Gelatinous Sea Snails Flutter Through the Arctic Sea on Wings like Insects Through the Air
Scientists have discovered a bizarre sea snail that swims like a flying insect. The snail is actually propelled by fleshy wings beneath the waves that allow them to flit around the Arctic water that they call home.
While researchers have known that these snails were propelled by these wings, very little was known about how they used them to move through the water. For example, most zooplankton swim with a drag-based padding technique. In order to learn a bit more about the snails, the researchers built a model.
The scientists created a new 3D system to visualize fluid movements around minute animals. They created a specialized tank for the sea butterflies by cutting a V-shaped structure at the bottom of the tank to ensure the freely swimming snails repeatedly ascended through the middle portion of the tank. That's where the researchers placed four high-speed cameras to capture every detail of the wings' movements.

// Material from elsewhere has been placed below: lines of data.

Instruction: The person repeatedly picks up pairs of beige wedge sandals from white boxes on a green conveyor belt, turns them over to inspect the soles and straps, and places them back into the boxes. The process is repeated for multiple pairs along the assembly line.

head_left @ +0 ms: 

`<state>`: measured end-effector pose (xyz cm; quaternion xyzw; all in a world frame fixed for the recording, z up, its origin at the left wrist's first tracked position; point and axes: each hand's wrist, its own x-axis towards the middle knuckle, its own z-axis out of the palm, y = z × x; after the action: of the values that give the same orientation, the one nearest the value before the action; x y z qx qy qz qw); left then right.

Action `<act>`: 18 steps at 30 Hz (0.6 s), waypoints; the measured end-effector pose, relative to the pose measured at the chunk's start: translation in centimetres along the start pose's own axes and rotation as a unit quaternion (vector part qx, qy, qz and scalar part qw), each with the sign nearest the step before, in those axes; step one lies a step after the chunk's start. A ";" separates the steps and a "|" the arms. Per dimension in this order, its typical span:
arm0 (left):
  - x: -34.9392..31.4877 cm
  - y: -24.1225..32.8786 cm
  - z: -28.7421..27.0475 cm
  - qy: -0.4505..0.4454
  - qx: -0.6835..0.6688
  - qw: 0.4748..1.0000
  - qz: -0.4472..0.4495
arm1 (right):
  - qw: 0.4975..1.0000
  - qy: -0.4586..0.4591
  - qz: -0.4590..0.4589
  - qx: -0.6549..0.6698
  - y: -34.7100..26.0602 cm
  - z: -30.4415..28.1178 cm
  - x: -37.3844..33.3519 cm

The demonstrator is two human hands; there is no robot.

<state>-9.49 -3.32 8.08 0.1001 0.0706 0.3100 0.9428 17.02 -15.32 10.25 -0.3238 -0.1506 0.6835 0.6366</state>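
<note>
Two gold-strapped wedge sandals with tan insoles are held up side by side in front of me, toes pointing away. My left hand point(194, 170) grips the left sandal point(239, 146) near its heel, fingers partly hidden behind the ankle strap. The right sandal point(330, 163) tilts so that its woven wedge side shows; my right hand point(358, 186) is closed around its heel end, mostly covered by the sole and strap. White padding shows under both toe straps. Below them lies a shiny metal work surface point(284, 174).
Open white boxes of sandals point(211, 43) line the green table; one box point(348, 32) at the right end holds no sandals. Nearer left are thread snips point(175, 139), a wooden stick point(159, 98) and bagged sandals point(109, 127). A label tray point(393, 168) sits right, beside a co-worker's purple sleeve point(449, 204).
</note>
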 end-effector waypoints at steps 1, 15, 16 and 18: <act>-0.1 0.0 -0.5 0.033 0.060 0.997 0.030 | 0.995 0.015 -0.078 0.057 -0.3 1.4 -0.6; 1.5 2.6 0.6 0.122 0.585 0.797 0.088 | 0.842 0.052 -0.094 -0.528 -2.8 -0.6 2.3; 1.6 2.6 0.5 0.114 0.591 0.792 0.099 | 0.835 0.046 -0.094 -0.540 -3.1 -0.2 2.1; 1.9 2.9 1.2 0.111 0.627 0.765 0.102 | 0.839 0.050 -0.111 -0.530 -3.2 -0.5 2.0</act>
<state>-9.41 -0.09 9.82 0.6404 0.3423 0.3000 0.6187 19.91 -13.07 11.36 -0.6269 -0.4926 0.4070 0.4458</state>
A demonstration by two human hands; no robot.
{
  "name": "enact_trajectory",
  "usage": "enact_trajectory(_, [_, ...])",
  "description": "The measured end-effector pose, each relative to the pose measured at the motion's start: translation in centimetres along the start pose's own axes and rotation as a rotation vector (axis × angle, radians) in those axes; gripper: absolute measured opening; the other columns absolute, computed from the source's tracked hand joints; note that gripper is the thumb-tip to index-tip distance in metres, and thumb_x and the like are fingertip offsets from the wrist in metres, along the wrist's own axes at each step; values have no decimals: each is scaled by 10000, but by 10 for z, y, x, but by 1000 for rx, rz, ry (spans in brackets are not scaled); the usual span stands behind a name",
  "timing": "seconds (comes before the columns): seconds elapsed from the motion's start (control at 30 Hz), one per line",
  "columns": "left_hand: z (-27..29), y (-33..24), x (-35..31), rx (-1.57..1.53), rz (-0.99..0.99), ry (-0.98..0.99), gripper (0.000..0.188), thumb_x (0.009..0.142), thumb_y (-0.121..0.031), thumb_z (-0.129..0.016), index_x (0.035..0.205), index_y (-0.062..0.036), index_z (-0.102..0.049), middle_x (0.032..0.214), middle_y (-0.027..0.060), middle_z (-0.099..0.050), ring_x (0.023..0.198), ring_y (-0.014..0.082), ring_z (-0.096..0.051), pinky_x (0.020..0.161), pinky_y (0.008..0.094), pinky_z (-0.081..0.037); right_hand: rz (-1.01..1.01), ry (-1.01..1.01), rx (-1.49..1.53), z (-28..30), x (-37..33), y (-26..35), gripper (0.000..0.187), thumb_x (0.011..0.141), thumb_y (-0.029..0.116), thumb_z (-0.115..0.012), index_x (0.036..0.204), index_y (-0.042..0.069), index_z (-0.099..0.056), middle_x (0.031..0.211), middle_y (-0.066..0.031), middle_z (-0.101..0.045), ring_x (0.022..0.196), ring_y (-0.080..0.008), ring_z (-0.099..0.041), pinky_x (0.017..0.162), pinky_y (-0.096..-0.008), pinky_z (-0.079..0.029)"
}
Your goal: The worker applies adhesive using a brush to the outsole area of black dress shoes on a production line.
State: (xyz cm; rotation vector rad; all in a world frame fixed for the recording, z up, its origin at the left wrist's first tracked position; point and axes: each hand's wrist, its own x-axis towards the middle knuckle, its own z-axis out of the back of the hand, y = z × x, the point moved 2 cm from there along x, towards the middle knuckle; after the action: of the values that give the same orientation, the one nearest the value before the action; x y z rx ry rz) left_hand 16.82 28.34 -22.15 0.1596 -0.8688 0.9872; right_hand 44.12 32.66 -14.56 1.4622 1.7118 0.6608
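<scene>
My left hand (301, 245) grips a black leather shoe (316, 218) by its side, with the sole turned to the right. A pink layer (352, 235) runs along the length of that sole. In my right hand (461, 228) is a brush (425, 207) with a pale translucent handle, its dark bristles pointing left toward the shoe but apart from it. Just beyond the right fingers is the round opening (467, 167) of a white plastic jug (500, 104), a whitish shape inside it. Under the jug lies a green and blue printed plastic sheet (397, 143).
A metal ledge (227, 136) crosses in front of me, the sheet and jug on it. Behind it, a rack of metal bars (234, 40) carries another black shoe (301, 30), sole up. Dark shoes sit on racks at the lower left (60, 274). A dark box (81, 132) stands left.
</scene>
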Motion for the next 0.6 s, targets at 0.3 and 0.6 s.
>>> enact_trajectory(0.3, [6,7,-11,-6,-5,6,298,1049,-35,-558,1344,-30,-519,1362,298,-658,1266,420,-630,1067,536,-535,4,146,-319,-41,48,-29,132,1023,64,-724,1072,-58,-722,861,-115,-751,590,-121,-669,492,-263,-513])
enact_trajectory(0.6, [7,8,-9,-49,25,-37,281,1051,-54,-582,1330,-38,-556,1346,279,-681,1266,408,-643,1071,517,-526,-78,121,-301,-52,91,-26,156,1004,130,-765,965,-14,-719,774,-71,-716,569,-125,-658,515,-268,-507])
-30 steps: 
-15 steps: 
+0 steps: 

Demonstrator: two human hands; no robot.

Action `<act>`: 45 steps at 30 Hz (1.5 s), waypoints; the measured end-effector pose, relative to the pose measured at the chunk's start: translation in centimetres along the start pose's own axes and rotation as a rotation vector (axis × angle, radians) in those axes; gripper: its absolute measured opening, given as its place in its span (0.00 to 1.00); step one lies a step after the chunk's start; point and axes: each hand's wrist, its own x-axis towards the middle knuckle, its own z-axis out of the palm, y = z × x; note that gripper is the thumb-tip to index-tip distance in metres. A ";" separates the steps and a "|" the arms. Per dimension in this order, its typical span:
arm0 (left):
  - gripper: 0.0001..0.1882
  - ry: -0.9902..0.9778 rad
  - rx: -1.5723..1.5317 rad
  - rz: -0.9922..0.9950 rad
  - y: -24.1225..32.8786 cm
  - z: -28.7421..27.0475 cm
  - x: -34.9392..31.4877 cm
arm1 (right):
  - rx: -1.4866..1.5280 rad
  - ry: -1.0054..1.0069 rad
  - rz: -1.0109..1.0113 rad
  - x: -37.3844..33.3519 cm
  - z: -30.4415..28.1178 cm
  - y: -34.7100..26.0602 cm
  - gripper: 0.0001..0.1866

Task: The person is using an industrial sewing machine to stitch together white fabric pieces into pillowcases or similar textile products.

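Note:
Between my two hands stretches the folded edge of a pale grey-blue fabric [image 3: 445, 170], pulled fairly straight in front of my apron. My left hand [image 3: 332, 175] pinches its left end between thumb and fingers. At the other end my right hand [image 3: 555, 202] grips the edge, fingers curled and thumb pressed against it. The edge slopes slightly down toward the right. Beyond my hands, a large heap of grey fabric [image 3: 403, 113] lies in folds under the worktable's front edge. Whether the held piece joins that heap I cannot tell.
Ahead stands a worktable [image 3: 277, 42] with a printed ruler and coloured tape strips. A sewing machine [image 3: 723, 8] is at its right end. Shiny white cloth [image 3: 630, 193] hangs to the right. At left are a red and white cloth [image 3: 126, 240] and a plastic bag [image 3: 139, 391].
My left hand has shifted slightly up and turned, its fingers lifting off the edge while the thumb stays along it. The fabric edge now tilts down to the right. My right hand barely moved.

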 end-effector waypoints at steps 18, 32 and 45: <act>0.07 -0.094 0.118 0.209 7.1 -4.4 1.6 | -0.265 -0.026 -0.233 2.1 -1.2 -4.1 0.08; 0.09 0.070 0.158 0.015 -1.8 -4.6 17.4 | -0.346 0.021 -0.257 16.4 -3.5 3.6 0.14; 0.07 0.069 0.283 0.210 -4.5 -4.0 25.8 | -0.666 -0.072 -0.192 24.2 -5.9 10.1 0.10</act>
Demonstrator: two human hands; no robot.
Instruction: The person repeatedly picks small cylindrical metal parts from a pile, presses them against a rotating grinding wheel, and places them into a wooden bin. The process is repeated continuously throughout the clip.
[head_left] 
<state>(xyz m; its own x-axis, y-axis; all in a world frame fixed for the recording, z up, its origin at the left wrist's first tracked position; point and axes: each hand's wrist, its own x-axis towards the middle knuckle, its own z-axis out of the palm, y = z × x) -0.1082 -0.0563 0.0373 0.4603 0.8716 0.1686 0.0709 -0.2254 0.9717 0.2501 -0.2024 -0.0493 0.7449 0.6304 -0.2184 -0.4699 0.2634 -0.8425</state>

So what did they find? After months of analysis, the researchers realized that the snails were swimming just like fruit flies fly. They have a characteristic figure-of-eight wing beat that's only apparent after taking into account the snail's bobbing motion.
Both the snails and fruit flies clap their wings together at the top of a wing beat before peeling them apart, sucking fluid into the V-shaped gap between the wings to create low-pressure vortices at the wing tips and generate lift.
The findings reveal a bit more about how these snails "fly" through the water, which reveals a bit more about propulsion.
The findings are published in the Journal of Experimental Biology.